Table 3. Results obtained from the comparison experiments without using Dropout

Table 3 gives a summary of the experiments performed without using Dropout while Table 4 reports the experiments carried out with a 0.0002 Dropout rate. Also tests were performed with/without preprocessing, with/without segmentation and with different number of tomograms. Performance was compared between Adam and Nadam optimizers. When carrying out the segmentation, better results were obtained, however, the execution time increased. In most tests (both using the Dropout layer and without using it), in which preprocessing was not carried out, better results were observed using the Nadam optimizer and a shorter runtime. When Dropout was not applied, preprocessing was performed and the Nadam optimizer was used, in some cases the runtime increased, compared to the Adam optimizer. So when the Dropout layer is not used, it is recommended to use the Nadam optimizer on images that have not been preprocessed, instead the Adam optimizer is suggested for images that were preprocessed.

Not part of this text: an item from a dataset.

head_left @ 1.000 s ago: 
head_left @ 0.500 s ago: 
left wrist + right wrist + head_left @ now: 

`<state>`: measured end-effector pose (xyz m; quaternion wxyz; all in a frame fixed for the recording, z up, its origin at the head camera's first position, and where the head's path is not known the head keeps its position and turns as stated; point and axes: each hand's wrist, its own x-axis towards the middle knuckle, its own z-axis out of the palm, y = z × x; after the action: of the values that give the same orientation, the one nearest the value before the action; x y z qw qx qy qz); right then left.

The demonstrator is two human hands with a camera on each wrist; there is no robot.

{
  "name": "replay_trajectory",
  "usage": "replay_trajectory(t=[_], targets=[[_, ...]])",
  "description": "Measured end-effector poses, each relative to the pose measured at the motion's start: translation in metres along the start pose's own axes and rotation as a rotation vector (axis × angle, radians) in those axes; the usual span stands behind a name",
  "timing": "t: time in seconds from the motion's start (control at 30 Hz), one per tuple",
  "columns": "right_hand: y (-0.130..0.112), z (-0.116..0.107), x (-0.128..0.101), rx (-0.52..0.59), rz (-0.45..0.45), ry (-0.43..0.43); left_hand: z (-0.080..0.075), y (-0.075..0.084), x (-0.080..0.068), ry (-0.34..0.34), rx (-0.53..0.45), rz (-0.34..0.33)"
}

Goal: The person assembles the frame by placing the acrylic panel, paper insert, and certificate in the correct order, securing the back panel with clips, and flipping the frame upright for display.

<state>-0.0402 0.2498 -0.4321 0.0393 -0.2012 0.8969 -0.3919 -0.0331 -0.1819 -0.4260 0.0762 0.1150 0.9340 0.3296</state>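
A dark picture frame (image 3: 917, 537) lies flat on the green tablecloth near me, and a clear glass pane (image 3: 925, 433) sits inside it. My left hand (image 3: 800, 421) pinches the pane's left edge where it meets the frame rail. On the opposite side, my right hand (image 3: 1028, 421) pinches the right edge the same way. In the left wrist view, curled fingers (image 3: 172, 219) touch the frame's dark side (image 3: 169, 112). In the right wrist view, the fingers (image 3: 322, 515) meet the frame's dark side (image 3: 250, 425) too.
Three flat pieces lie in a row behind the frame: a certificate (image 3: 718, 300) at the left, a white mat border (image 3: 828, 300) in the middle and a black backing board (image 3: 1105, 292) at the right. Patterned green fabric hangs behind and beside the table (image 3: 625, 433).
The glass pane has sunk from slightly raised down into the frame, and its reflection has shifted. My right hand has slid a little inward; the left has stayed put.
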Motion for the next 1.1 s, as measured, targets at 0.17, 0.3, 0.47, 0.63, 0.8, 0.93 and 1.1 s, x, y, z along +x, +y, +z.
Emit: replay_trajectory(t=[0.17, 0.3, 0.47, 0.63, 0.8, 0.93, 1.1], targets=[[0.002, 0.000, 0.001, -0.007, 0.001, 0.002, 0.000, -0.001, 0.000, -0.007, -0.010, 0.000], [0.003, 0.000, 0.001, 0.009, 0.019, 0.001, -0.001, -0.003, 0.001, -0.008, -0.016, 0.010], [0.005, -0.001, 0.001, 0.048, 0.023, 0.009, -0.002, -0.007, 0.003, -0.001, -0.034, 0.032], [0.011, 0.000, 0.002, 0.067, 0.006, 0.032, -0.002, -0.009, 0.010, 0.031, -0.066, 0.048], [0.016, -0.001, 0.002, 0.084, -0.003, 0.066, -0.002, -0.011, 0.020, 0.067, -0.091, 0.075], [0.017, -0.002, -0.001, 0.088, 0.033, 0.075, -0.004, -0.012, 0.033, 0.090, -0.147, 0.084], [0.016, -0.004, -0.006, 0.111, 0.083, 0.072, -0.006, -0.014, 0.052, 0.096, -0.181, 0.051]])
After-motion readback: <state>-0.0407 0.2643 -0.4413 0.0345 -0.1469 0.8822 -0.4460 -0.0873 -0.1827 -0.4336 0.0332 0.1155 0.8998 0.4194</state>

Table 4. Results obtained from the comparison experiments using Dropout
Fig. 4.
figure 4

Influence of the optimizer, preprocessing and segmentation in the accurate identification of tomograms of lung nodules

Figure 4 shows the average accuracy of training and testing in the experiments performed. On average, the Adam optimizer obtained a training accuracy of 96.17%, test accuracy of 95.23% and training time of 31.95 min in \(96\times 96\) pixel images. In contrast, the Nadam optimizer obtained 96.25%, 95.2% and 33.23 min respectively. It was observed that when using the Nadam optimizer slightly better results are obtained than when those furnished by Adam. In addition, accuracy using only segmentation is better than when it is combined with preprocessing.

4 Conclusions

An experimental analysis was performed through the preprocessing, segmentation and optimizer on images of Lung TIME dataset resized to \(96\times 96\) pixels. It is concluded that convolutional neural networks have excellent performance in the identification of tomograms with nodules, obtaining training accuracy above 90.24% and test accuracy above 86.8%, even when working with images with noise. It is suggested that when working with CT thorax scans, no preprocessing be applied and only segmentation can be performed, since better results were observed in this case (a training accuracy above 97.19% and test accuracy above 95.07% were obtained), compared to applying preprocessing and segmentation (a training accuracy above 96.41% and test accuracy above 94.71% were obtained). In addition, the use of preprocessing significantly increases runtime. On average, the Adam optimizer obtained a training accuracy of 96.17%, test accuracy of 95.23% and training time of 31.95 min. In contrast, the Nadam optimizer obtained 96.25%, 95.2% and 33.23 min, respectively. When Dropout is not applied and preprocessing is performed, it is recommended to use the Adam optimizer. On the contrary, the Nadam optimizer is recommended when no preprocessing on the tomogram is performed. Applying segmentation is an excellent option when accurate results are required. We would like to remark that the model obtained can be used as part of a computer-assisted diagnostic system on lung cancer research. As future work, the location of the nodules in the tomograms identified is proposed. In addition, it would be interesting to compare the performance of different preprocessing techniques.